[Nepomuk] heavy duty query visualization

Fri Oct 14 20:13:21 UTC 2011

Hi all,

in Plasma Active one things like the activity screen that shows all the 
nepomuk resources, the ui to search and add a new one, the image viewer (that 
lists all objects of type image) use the plasma metadata dataengine.
this one is basically just a wrapper around Nepomuk QueryClient.
due to the architecture of plasma dataengines, this is not so much efficient, 
since a quite too much of data copy around is involved.

in the next releases we want to do more fancy stuff, like a central kick ass 
document browser that lets browse stuff by basically anything, type, date, 
rating,tags,activities, whatever and combining all of this.

what i'm trying to do now, is a QAbstractItemModel (working prototype in the 
plasma-mobile repo, mart/nepomukmodel branch) that is done expressively to 
show resources from a query, to be instantiated from QML, so some questions 
surface, related both to performance issues and nepomuk usage.
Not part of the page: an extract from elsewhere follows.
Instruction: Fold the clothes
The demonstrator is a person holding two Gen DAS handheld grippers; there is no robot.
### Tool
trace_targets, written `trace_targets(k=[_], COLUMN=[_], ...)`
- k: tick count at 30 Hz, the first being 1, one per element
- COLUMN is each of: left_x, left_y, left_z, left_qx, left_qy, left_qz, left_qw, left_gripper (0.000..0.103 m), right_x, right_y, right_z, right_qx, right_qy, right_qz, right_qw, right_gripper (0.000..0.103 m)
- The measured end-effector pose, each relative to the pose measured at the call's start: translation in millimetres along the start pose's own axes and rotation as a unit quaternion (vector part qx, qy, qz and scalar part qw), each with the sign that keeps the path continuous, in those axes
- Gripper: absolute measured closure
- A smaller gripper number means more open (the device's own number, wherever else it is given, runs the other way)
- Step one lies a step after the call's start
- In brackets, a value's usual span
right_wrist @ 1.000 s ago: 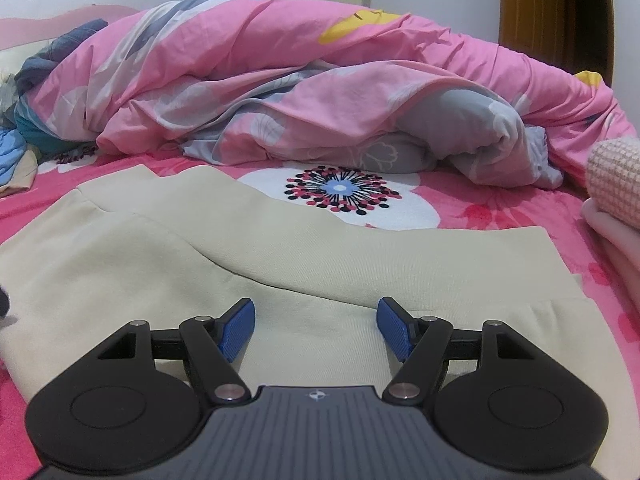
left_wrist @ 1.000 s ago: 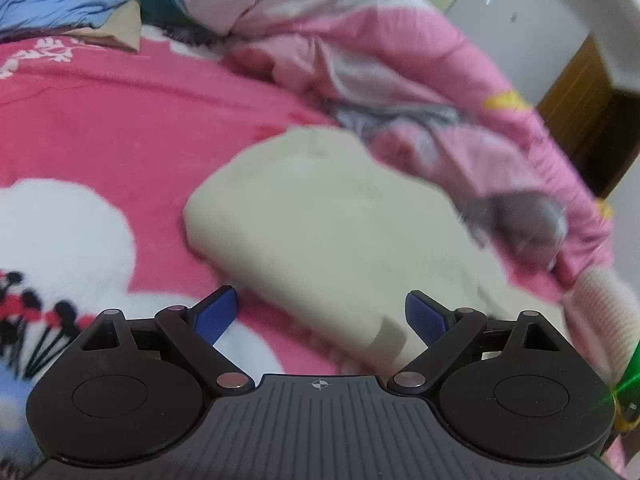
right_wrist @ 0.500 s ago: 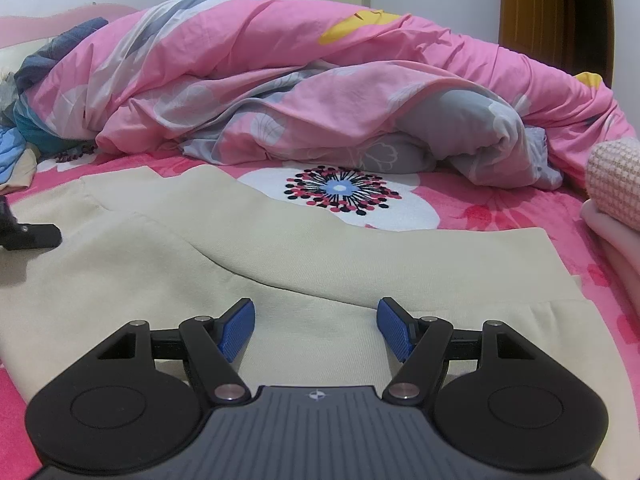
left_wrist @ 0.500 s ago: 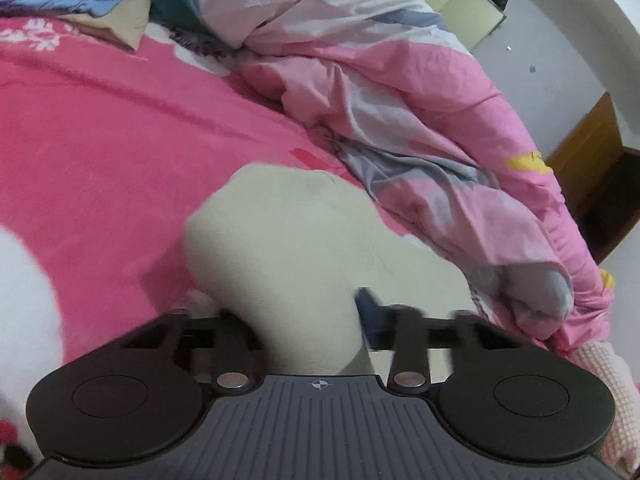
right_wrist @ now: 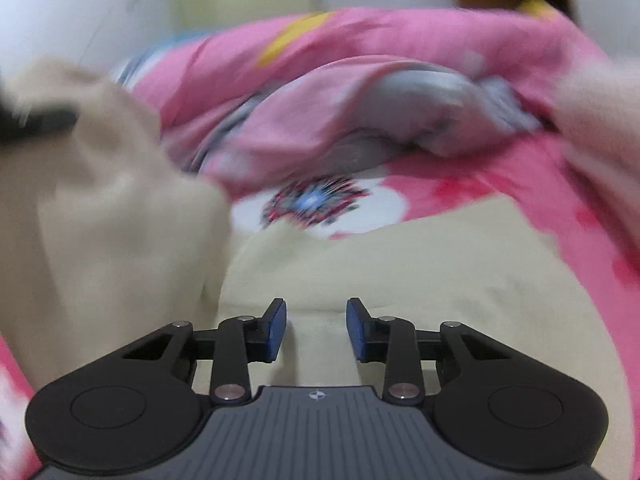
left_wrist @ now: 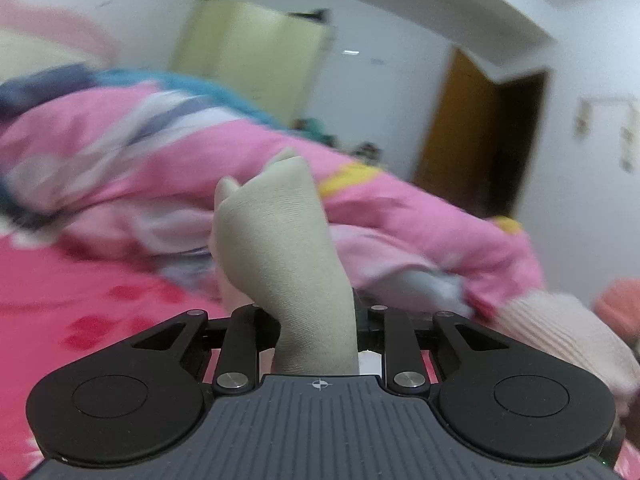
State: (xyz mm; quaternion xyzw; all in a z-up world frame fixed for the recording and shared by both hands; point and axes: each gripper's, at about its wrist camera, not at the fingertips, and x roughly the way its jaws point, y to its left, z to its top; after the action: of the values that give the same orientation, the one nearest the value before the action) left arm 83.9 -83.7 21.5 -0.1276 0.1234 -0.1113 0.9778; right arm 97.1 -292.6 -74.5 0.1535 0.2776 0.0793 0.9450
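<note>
Left gripper (left_wrist: 316, 320) is clamped on a bunched fold of the beige garment (left_wrist: 280, 240); jaws closing the last bit, pads buried in the cloth. From my left camera the pinched fabric stands up out of the jaws like a column, top edge crumpled, well above the bed.

Right gripper (right_wrist: 316, 328) has its jaws closing, gap between the blue pads (right_wrist: 277, 330) visible. The garment (right_wrist: 400, 280) lies flat under and between them, but the pads aren't pressing on it as far as I can see. Not gripped.

Right camera: left part of the garment is lifted into a raised flap on the left of the frame, with the dark shape of the left gripper (right_wrist: 36, 120) at its top, blurred. The rest of it lies spread on the pink bedsheet (right_wrist: 460, 188), just this side of the flower print (right_wrist: 312, 200).

Behind it, the crumpled pink quilt (left_wrist: 160, 160) is piled along the far side of the bed. Pale knit item (left_wrist: 560, 328) at the right edge of the left view; can't tell what it is. Both views are motion-blurred.
</note>
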Motion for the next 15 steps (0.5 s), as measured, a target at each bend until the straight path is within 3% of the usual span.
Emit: trace_targets(k=[3, 6, 9, 12, 14, 15], left_x=[1, 11, 25, 39, 30, 24], left_y=[-46, -86, -119, -136, -136, -135], left_z=[-12, -39, -81, -133, -147, -146], left_qx=[0.048, 0.095, 0.155, 0.233, 0.267, 0.267], left_qy=[0.018, 0.052, 0.107, 0.178, 0.156, 0.154], left_qz=[-0.038, -0.075, -0.110, -0.123, -0.134, -0.155], left_qw=[0.9979, 0.9913, 0.9760, 0.9481, 0.9416, 0.9386], left_gripper=[0.082, 0.082, 0.081, 0.078, 0.072, 0.062], right_x=[-37, -73, -94, -104, -105, -105], right_y=[-55, -117, -172, -197, -202, -203], right_z=[10, 5, -15, -32, -38, -40], right_qx=[0.115, 0.212, 0.301, 0.335, 0.336, 0.337], right_qy=[-0.043, -0.089, -0.111, -0.120, -0.118, -0.117], right_qz=[0.022, 0.021, 0.046, 0.066, 0.071, 0.075], right_qw=[0.992, 0.973, 0.946, 0.932, 0.932, 0.931], right_gripper=[0.068, 0.067, 0.067, 0.067, 0.067, 0.066])
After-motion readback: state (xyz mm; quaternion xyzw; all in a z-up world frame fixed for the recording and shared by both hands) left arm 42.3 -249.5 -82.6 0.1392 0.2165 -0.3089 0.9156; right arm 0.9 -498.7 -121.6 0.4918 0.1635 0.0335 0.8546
* lazy loading: if i do a query with really a lot of restults, would be 
possible to limit it like a relational database, to know how many results 
there are, asking for the first 10, then from 11 to 20 and so on? (if a query 
has something like 2000 results that would be hady;)

* sorting: is it possible to directly sort the results based on one of the 
properties? in this case i wouldn't have to load the whole model in memory 
from the beginning

* property watching: if i understood correctly to dynamically update property 
values i have to use Nepomuk::ResourceWatcher that stays 
nepomukdatamanagement, still semi private in kde-runtime, right?

* query construction: since this will have to be used from QML/JavaScript, 
unfortunately the c++ query api can't be used directly, and full javascript 
bindings to it doesn't sound like fun ;) as isn't brutally exposing sparql to 
qml. What i'm thinking to do here is:
 * pass queries by string, so with the more limited desktopquery language.
 * expose to js some functions to limit the results, like limitByType(), 
limitByActivity() limitByTag() etc. this will with the c++ api add the needed 
parameters to a query precedently created from a string

* what queries are possible? how? I think many of the queries we will need 
will be to build things tagcloud-ish, so besides a proper tagcloud that has 
been possible to do in nepomuk since a while, other needed things could be 
series of result like:
  * resource type, number of occurrencies
  * rating, number of occurrencies
  * date interval (like month) number
and so on. is this easily feasible? (this will probably go in the dataengine, 
not in the model)

* for the write part, like assigning a score, a tag, connect to activity: this 
will be done exactly like now with a plasma service, in this case created not 
by the dataengine but by the model

comments? ideas? opinions?

Cheers,
Marco Martin